Image processing algorithms make use of computer algorithms to manipulate hardware and software to produce greater control over image processing than was ever possible with analog image processing. They are written in several languages and make use of different algorithms according to what their use and purpose are. Image processing covers more than just the processing of images taken with a digital camera, so the algorithms in use are developed for processing of magnetic resonance imaging (MRI) and computed tomography (CT) scans, satellite image processing, microscopics and forensic analysis, robotics and more. Algorithms for image processing fall into several categories, such as filtering, convolutions, morphological operations and edge detection. These functions have expanded image processing tremendously since the 1980s as computer hardware proliferation has become possible because the hardware has become more affordable for the average business or household.
In personal and professional digital camera operation, sophisticated algorithms make up for what the captured image lacks by means of interpolation of color. This is done by examining the adjacent pixels and those further back in the image to keep false coloration, known as color aliasing, from appearing in the image, which causes a degradation from the reality of the image photographed. Digital processing of the photograph allows for the reduction in noise and signal distortions on digital images, and the algorithms can process two-dimensional, three-dimensional and four-dimensional images into formats that can be easily stored and manipulated.

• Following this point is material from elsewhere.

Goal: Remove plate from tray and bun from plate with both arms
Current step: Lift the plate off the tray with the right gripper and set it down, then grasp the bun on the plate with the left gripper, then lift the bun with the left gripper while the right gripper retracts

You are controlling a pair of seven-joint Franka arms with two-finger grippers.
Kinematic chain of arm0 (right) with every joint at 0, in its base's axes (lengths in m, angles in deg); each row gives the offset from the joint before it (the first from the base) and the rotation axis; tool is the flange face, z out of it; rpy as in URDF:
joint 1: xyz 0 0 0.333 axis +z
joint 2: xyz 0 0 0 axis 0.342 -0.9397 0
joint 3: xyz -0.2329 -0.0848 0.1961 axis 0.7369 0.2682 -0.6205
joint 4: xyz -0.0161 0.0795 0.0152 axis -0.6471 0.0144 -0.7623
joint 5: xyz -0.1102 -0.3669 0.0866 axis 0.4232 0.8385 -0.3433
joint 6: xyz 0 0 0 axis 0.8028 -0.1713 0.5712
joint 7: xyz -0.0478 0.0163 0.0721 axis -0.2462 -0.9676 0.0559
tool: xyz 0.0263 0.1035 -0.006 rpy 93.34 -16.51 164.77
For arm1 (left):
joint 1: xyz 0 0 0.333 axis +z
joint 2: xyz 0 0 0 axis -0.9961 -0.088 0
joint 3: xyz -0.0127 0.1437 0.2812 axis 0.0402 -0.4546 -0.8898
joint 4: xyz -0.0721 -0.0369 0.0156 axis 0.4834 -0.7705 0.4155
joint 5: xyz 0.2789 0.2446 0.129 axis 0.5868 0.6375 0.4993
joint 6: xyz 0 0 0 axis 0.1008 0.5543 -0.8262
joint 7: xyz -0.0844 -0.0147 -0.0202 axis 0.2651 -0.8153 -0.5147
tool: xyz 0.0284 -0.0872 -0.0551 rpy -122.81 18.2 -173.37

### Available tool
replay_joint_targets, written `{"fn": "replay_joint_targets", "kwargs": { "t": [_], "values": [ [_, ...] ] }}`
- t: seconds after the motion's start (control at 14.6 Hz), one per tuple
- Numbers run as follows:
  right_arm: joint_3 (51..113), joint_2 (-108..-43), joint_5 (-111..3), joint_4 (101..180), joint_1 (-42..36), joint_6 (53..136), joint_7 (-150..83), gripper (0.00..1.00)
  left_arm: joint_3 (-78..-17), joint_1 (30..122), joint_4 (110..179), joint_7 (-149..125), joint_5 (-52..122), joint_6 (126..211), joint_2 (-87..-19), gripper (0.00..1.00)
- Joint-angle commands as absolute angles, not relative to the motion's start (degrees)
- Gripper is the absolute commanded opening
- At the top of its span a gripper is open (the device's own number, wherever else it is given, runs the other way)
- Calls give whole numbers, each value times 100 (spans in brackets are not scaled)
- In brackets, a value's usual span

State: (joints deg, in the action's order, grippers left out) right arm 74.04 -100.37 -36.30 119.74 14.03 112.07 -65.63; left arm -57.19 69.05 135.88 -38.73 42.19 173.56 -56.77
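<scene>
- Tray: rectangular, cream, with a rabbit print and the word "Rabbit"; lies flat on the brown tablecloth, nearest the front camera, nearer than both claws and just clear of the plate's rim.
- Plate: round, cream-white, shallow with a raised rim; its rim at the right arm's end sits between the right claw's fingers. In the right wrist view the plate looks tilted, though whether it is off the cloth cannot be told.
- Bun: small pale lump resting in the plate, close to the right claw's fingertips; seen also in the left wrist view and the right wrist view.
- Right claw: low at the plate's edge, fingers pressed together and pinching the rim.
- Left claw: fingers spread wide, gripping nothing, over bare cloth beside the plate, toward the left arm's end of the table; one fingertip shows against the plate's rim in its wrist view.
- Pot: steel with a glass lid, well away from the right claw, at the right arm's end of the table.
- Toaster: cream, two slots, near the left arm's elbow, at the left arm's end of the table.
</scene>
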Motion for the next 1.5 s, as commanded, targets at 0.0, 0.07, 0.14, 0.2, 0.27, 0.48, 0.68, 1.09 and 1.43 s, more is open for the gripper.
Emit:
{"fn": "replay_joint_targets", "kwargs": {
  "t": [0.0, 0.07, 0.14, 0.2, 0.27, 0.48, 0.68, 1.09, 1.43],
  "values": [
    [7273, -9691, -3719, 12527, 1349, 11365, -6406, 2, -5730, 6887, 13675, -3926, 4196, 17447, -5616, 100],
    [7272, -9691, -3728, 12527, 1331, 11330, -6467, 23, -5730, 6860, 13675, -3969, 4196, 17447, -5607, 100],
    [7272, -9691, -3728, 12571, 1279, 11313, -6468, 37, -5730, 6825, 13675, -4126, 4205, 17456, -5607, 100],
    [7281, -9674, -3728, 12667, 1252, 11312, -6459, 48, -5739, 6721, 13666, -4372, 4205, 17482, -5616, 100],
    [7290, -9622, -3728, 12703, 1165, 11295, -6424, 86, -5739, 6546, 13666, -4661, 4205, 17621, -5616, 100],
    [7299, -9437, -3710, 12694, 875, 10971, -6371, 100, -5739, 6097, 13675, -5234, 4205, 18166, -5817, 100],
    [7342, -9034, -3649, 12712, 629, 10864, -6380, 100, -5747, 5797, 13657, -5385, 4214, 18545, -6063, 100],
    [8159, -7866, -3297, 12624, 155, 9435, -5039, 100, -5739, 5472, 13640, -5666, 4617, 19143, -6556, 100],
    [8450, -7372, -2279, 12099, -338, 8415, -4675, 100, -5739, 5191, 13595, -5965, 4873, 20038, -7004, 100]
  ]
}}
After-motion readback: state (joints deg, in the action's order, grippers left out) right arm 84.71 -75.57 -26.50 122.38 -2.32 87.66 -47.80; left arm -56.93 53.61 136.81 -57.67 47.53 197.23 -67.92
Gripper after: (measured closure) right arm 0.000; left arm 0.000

Optical character recognition algorithms are used by surveillance teams and law enforcement personnel to read license plates from closed-circuit camera systems or road-mounted cameras. These algorithms must be intricate enough to make adjustments for the speed of the vehicle being chased, weather conditions and angles of view to make the license plate characters easily readable. Image processing algorithms also are used in the development of neural networks and wavelets by using optical character recognition algorithms in use in handwriting recognition software. These image recognition algorithms interpret handwritten notes, diagrams, photographs and equations and process them into contextual translations for storage and transmission between various hardware devices.
In medicine, image processing algorithms have continued to be fine tuned and expanded to use both linear and curve algorithms together with distance transformation formulations to achieve greater detail, along with geometric corrections to provide faithful scan images from positron tomography and MRIs. In forensics and microscopics, simple and complex deconvolution algorithms have enabled microscopists to reduce blurring and perform faithful image resolution. In digital mammography, several image processing algorithms are put to use to in combination provide a clear picture of each lesion, the lesion’s edges and density and to more clearly define any tumors evident. These medical applications have continued to be developed but are delivering ever-truer images for the diagnoses and prognoses information of which the medical community is in need.